Mit gekreuzten Beinen saß sie auf der Schilfmatte, die Hände gefaltet und
starrte ins Leere. Gleichzeitig aber waren ihre Gedanken fieberhaft beschäftigt.
Sie hatte das Implantat ausgeschaltet und blätterte durch Akten, die vor ihrem
inneren Auge vorüberglitten, strich Absätze, fügte Anmerkungen hinzu. Nebenbei
benutzte sie einen altmodischen Füller, um sich im Realraum Notizen zu machen. –
Auf Stromdateien konnte man nicht gereizt herumkauen. Irgendwann warf sie den
Füller gegen die Wand.
Das spitze Geschoss hinterließ ein
Loch im Reispapier, und Randori ärgerte sich über ihre Unbeherrschtheit. Sie
war nicht glücklich mit ihrer neuen Aufgabe.
Sie hatte nicht gewusst, wie viel
stupider Papierkram nötig war, um das Schiff am Laufen zu halten.
Wahrscheinlich war Lazarus heilfroh, dass sie ihm diesen Job abgejagt hatte.
Zumal Randori das Gefühl nicht los wurde, dass der Ex-Kapitän immer noch
sämtliche Fäden zog. Er war grundsätzlich schneller informiert als sie.
Widerwillig las sie den nächsten
Absatz: ‚Die Wohnverwaltung beantragt die Räumung von zehn Passagierquartieren
in Sektor P74-75, um eine unabhängige Klimaanlage für den Stadtteil 345.1
Mandela zu installieren. Nach Paragraph 264 …’
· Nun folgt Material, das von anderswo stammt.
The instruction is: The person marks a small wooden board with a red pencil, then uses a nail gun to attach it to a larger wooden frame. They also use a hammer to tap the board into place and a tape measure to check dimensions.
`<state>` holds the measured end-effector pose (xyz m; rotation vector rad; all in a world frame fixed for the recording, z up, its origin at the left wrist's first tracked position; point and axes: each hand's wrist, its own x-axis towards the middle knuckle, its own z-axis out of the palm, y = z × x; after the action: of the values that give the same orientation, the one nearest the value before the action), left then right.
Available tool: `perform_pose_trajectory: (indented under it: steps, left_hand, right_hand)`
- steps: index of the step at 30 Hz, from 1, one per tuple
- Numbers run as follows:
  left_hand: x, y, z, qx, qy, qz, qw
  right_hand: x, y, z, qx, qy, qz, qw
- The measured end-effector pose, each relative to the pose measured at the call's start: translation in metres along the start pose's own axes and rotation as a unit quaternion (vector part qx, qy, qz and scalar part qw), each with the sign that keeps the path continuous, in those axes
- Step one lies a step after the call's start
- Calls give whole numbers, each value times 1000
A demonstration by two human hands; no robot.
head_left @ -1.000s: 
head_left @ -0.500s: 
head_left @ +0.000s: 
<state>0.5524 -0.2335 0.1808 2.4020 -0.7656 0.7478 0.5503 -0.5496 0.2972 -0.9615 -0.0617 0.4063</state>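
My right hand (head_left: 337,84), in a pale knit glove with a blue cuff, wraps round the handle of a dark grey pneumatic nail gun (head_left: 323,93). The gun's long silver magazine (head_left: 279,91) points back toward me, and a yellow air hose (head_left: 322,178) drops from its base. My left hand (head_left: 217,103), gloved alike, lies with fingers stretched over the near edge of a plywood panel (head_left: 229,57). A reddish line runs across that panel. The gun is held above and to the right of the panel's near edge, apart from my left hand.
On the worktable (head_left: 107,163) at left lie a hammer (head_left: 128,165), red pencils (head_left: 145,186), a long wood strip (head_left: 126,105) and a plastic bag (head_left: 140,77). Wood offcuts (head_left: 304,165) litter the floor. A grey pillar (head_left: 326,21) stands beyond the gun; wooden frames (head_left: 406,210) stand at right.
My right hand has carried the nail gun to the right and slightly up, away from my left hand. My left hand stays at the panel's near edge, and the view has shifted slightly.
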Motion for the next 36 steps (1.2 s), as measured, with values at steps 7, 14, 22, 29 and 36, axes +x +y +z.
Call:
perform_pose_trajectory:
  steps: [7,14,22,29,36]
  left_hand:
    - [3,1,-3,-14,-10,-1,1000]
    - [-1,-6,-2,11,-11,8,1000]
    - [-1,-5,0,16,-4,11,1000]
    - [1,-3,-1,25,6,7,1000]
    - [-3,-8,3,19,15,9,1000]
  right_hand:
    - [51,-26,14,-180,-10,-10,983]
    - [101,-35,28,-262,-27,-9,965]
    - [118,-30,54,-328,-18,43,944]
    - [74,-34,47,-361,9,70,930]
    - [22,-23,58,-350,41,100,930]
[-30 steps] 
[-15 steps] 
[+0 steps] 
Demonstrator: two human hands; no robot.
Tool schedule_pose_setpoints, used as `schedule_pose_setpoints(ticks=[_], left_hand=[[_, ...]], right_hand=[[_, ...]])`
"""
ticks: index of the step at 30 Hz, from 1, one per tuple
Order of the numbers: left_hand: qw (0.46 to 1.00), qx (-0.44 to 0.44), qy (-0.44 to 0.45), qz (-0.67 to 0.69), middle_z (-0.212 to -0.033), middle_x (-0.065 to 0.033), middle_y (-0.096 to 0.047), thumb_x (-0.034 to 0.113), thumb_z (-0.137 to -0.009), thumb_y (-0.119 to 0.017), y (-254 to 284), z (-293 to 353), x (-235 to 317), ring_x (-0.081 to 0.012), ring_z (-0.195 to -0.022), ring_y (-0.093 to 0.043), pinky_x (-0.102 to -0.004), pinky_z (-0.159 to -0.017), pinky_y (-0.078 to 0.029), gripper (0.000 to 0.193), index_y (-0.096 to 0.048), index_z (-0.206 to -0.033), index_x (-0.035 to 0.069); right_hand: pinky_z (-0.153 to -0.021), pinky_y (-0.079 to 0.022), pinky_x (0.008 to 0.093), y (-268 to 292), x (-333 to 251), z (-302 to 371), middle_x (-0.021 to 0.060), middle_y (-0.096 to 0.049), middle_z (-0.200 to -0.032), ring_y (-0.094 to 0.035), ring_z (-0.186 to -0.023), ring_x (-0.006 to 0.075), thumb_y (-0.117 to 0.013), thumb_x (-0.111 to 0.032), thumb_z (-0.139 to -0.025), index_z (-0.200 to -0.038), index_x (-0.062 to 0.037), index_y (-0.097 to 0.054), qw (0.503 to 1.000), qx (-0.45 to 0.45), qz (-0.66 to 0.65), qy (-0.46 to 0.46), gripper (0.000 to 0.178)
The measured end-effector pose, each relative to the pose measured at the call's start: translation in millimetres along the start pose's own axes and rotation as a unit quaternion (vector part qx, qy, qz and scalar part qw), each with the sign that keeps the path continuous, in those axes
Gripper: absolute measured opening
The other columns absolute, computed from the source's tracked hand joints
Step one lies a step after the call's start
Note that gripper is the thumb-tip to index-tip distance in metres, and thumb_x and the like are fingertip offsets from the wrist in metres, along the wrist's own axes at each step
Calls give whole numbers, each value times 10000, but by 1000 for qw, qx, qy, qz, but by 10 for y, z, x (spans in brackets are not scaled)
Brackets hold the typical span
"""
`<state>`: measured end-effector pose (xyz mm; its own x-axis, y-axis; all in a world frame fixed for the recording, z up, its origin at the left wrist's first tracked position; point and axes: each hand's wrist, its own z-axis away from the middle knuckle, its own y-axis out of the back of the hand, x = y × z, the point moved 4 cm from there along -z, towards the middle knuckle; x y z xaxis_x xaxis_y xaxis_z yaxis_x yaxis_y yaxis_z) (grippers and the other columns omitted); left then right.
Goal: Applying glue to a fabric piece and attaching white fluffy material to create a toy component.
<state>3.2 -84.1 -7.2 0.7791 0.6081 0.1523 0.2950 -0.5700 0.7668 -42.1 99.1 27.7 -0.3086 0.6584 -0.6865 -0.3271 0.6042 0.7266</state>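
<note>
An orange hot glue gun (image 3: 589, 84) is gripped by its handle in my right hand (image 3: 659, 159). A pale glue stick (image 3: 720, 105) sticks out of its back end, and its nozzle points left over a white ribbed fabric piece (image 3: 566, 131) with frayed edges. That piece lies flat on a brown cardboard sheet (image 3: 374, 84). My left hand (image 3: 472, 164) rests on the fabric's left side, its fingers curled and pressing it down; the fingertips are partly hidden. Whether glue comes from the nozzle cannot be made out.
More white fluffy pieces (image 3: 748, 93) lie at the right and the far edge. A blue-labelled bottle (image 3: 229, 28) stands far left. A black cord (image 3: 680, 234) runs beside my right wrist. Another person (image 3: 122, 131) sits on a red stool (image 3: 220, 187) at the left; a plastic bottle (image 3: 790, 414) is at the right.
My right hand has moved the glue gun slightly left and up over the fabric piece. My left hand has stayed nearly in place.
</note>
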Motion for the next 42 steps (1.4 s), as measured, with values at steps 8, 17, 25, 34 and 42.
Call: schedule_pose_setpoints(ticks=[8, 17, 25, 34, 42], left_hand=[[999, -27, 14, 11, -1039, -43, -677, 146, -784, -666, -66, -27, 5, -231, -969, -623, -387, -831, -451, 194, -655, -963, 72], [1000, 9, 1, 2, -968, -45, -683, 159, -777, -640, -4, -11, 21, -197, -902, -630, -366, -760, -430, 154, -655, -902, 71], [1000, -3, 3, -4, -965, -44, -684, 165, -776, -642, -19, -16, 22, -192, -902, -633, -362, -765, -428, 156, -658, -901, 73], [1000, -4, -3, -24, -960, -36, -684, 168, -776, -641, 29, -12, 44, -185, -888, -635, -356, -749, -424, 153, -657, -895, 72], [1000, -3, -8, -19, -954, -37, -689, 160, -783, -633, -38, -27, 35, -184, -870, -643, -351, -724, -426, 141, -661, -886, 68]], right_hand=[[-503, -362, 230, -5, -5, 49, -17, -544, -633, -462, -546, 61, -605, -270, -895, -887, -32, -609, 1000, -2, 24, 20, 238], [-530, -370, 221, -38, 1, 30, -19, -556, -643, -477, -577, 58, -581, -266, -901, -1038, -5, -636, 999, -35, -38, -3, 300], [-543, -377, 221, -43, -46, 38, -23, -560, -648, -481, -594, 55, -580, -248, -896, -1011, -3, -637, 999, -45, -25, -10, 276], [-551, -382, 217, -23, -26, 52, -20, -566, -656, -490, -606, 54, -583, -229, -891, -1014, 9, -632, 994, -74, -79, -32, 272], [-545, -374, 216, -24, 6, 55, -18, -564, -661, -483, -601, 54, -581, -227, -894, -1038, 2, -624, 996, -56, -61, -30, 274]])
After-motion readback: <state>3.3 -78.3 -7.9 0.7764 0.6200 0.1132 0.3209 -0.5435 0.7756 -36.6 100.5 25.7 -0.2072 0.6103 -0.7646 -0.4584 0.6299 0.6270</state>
Gestern zum Beispiel hatte es eine
Demonstration der Eremiten gegeben, und natürlich war Lazarus schon an Ort und
Stelle gewesen, als sie ankam. Es war peinlich, wenn die Kapitänin des Schiffes
immer erst als Zweite auftauchte. Sie hatte damit gerechnet, die versammelten
Ökofanatiker randalierend durch die Gänge ziehen zu sehen, und sie hatte
bereits zusätzliche Polizeikräfte angefordert. Aber stattdessen fand sie Lazarus,
der als knabenhafte Gestalt inmitten der Menge stand und eine flammende Rede hielt.
Die Eremiten hatten geklatscht. Einige hatten um Autogramme gebeten. Randori
konnte es nicht glauben.
Frustriert stand sie auf und
streckte sich. Sie war es gewohnt, auf dem Boden zu sitzen, aber nach ein paar
Stunden Arbeit fühlte sie sich dennoch steif.